INSTRUCTIONS FOR THE TASK> Start to finish, return the listing exactly as written.

DATASET ENTRIES>
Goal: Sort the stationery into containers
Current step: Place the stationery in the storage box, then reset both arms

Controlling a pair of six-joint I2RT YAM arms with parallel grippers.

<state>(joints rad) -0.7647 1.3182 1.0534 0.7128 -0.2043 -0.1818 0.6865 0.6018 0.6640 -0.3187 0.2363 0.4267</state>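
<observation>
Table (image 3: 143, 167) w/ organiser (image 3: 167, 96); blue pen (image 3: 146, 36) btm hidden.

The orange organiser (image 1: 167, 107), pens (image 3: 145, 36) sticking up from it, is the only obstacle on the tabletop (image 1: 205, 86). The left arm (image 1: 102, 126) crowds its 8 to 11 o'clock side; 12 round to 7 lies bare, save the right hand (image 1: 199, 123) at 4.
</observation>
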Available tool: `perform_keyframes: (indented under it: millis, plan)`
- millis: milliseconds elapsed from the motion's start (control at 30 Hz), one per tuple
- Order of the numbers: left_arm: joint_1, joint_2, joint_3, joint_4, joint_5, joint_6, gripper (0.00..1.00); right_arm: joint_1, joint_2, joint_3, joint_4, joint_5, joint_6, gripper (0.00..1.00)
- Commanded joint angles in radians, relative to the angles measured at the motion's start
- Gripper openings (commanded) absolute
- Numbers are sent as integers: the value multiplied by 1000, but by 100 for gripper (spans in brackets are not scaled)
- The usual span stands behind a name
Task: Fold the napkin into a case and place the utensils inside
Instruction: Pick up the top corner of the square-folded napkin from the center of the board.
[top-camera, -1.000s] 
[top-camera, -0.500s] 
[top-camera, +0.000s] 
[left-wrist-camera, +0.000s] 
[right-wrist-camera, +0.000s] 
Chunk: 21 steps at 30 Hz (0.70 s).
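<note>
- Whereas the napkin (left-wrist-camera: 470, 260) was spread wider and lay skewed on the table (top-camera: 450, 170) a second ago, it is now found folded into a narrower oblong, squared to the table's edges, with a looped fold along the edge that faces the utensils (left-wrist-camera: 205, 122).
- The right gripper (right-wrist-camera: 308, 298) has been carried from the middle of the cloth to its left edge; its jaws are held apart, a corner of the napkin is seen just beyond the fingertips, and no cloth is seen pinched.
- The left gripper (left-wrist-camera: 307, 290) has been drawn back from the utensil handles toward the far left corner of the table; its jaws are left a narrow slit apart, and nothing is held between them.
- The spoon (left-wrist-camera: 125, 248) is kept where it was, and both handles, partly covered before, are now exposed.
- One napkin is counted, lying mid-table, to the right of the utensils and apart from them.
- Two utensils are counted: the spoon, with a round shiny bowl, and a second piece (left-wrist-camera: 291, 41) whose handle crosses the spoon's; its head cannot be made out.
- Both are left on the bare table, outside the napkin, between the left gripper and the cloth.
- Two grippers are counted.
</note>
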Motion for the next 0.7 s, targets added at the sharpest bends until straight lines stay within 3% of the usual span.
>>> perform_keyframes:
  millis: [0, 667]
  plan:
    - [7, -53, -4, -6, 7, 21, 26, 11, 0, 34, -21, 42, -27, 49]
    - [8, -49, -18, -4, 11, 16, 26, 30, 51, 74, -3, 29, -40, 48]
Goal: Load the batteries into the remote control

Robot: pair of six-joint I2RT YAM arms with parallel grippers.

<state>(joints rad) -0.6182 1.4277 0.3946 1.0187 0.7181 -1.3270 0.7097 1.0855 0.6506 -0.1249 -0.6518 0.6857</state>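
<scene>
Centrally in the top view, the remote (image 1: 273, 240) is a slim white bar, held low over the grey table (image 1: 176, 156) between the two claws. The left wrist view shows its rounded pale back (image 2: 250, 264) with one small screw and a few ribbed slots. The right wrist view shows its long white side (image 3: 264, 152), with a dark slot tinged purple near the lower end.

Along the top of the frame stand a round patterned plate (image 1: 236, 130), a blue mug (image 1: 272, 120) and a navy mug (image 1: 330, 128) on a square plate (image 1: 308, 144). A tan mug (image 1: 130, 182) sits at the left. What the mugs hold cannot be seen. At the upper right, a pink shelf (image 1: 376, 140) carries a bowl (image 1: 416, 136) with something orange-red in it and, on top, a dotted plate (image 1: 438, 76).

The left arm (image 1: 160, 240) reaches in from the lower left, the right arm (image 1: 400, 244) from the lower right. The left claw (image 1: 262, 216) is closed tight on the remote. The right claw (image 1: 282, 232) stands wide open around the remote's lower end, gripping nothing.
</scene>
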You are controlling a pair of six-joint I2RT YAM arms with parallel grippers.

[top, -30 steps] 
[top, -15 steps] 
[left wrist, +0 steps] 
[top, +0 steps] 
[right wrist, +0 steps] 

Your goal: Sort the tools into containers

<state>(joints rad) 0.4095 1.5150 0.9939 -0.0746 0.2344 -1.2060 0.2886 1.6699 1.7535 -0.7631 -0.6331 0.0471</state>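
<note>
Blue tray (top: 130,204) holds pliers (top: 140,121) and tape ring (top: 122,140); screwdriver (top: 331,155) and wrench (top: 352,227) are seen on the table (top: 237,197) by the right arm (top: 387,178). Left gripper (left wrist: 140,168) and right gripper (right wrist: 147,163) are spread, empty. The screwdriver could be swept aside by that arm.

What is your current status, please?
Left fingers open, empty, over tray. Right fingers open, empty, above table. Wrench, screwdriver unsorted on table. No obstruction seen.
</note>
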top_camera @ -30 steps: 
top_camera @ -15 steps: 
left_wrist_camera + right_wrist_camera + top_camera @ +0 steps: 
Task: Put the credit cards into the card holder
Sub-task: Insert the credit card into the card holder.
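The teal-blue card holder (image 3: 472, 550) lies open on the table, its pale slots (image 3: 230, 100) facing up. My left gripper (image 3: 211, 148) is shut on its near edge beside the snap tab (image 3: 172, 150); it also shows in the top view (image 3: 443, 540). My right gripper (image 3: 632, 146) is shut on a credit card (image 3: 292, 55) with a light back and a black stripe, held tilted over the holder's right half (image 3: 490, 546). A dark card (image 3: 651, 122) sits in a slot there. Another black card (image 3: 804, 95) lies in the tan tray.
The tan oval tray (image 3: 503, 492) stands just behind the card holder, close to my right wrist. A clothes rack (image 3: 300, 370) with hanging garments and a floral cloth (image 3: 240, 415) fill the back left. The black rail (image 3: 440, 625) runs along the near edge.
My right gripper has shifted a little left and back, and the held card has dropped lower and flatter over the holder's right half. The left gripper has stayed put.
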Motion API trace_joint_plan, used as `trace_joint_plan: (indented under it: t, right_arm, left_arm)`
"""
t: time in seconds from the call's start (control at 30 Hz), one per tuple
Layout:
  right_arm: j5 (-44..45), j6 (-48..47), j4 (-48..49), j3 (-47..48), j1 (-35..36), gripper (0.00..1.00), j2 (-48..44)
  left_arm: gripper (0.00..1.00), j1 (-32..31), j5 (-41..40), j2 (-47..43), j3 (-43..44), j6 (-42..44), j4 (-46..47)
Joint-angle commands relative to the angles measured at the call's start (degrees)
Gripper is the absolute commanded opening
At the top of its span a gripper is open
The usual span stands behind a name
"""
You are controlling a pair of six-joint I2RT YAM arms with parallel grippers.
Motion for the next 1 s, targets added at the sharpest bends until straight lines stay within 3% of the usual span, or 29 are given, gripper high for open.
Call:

FINISHED EXERCISE>
Goal: Sort the stationery into containers
Current step: Place the stationery in the storage box, then reset both arms

Controlling a pair of six-joint I2RT YAM arms with parallel grippers.

<state>(joints rad) -0.7647 1.3182 1.0534 0.7128 -0.2043 -0.1818 0.6865 0.6018 0.6640 -0.3187 0.2363 0.4267</state>
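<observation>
Table (image 3: 143, 167) w/ organiser (image 3: 167, 96); blue pen (image 3: 146, 36) btm hidden.

The orange organiser (image 1: 167, 107), pens (image 3: 145, 36) sticking up from it, is the only obstacle on the tabletop (image 1: 205, 86). The left arm (image 1: 102, 126) crowds its 8 to 11 o'clock side; 12 round to 7 lies bare, save the right hand (image 1: 199, 123) at 4.
</observation>
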Available tool: `perform_keyframes: (indented under it: millis, plan)`
- millis: milliseconds elapsed from the motion's start (control at 30 Hz), one per tuple
- Order of the numbers: left_arm: joint_1, joint_2, joint_3, joint_4, joint_5, joint_6, gripper (0.00..1.00); right_arm: joint_1, joint_2, joint_3, joint_4, joint_5, joint_6, gripper (0.00..1.00)
- Commanded joint angles in radians, relative to the angles measured at the motion's start
- Gripper openings (commanded) absolute
- Numbers are sent as integers: the value multiplied by 1000, but by 100 for gripper (spans in brackets are not scaled)
- The usual span stands behind a name
Task: Fold the napkin into a case and place the utensils inside
Instruction: Pick up the top corner of the square-folded napkin from the center of the board.
[top-camera, -1.000s] 
[top-camera, -0.500s] 
[top-camera, +0.000s] 
[left-wrist-camera, +0.000s] 
[right-wrist-camera, +0.000s] 
Chunk: 21 steps at 30 Hz (0.70 s).
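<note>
- Whereas the napkin (left-wrist-camera: 470, 260) was spread wider and lay skewed on the table (top-camera: 450, 170) a second ago, it is now found folded into a narrower oblong, squared to the table's edges, with a looped fold along the edge that faces the utensils (left-wrist-camera: 205, 122).
- The right gripper (right-wrist-camera: 308, 298) has been carried from the middle of the cloth to its left edge; its jaws are held apart, a corner of the napkin is seen just beyond the fingertips, and no cloth is seen pinched.
- The left gripper (left-wrist-camera: 307, 290) has been drawn back from the utensil handles toward the far left corner of the table; its jaws are left a narrow slit apart, and nothing is held between them.
- The spoon (left-wrist-camera: 125, 248) is kept where it was, and both handles, partly covered before, are now exposed.
- One napkin is counted, lying mid-table, to the right of the utensils and apart from them.
- Two utensils are counted: the spoon, with a round shiny bowl, and a second piece (left-wrist-camera: 291, 41) whose handle crosses the spoon's; its head cannot be made out.
- Both are left on the bare table, outside the napkin, between the left gripper and the cloth.
- Two grippers are counted.
</note>
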Motion for the next 0.7 s, targets added at the sharpest bends until straight lines stay within 3% of the usual span.
>>> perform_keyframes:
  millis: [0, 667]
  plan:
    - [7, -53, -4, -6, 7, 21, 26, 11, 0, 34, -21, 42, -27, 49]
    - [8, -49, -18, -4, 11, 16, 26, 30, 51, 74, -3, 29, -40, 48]
Goal: Load the batteries into the remote control

Robot: pair of six-joint I2RT YAM arms with parallel grippers.

<state>(joints rad) -0.6182 1.4277 0.3946 1.0187 0.7181 -1.3270 0.7097 1.0855 0.6506 -0.1249 -0.6518 0.6857</state>
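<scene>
Centrally in the top view, the remote (image 1: 273, 240) is a slim white bar, held low over the grey table (image 1: 176, 156) between the two claws. The left wrist view shows its rounded pale back (image 2: 250, 264) with one small screw and a few ribbed slots. The right wrist view shows its long white side (image 3: 264, 152), with a dark slot tinged purple near the lower end.

Along the top of the frame stand a round patterned plate (image 1: 236, 130), a blue mug (image 1: 272, 120) and a navy mug (image 1: 330, 128) on a square plate (image 1: 308, 144). A tan mug (image 1: 130, 182) sits at the left. What the mugs hold cannot be seen. At the upper right, a pink shelf (image 1: 376, 140) carries a bowl (image 1: 416, 136) with something orange-red in it and, on top, a dotted plate (image 1: 438, 76).

The left arm (image 1: 160, 240) reaches in from the lower left, the right arm (image 1: 400, 244) from the lower right. The left claw (image 1: 262, 216) is closed tight on the remote. The right claw (image 1: 282, 232) stands wide open around the remote's lower end, gripping nothing.
</scene>
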You are controlling a pair of six-joint I2RT YAM arms with parallel grippers.

[top, -30 steps] 
[top, -15 steps] 
[left wrist, +0 steps] 
[top, +0 steps] 
[right wrist, +0 steps] 

Your goal: Sort the tools into containers

<state>(joints rad) 0.4095 1.5150 0.9939 -0.0746 0.2344 -1.2060 0.2886 1.6699 1.7535 -0.7631 -0.6331 0.0471</state>
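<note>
Blue tray (top: 130,204) holds pliers (top: 140,121) and tape ring (top: 122,140); screwdriver (top: 331,155) and wrench (top: 352,227) are seen on the table (top: 237,197) by the right arm (top: 387,178). Left gripper (left wrist: 140,168) and right gripper (right wrist: 147,163) are spread, empty. The screwdriver could be swept aside by that arm.

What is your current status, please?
Left fingers open, empty, over tray. Right fingers open, empty, above table. Wrench, screwdriver unsorted on table. No obstruction seen.
</note>
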top_camera @ -30 steps: 
top_camera @ -15 steps: 
left_wrist_camera + right_wrist_camera + top_camera @ +0 steps: 
Task: Put the credit cards into the card holder
Sub-task: Insert the credit card into the card holder.
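The teal-blue card holder (image 3: 472, 550) lies open on the table, its pale slots (image 3: 230, 100) facing up. My left gripper (image 3: 211, 148) is shut on its near edge beside the snap tab (image 3: 172, 150); it also shows in the top view (image 3: 443, 540). My right gripper (image 3: 632, 146) is shut on a credit card (image 3: 292, 55) with a light back and a black stripe, held tilted over the holder's right half (image 3: 490, 546). A dark card (image 3: 651, 122) sits in a slot there. Another black card (image 3: 804, 95) lies in the tan tray.
The tan oval tray (image 3: 503, 492) stands just behind the card holder, close to my right wrist. A clothes rack (image 3: 300, 370) with hanging garments and a floral cloth (image 3: 240, 415) fill the back left. The black rail (image 3: 440, 625) runs along the near edge.
My right gripper has shifted a little left and back, and the held card has dropped lower and flatter over the holder's right half. The left gripper has stayed put.
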Motion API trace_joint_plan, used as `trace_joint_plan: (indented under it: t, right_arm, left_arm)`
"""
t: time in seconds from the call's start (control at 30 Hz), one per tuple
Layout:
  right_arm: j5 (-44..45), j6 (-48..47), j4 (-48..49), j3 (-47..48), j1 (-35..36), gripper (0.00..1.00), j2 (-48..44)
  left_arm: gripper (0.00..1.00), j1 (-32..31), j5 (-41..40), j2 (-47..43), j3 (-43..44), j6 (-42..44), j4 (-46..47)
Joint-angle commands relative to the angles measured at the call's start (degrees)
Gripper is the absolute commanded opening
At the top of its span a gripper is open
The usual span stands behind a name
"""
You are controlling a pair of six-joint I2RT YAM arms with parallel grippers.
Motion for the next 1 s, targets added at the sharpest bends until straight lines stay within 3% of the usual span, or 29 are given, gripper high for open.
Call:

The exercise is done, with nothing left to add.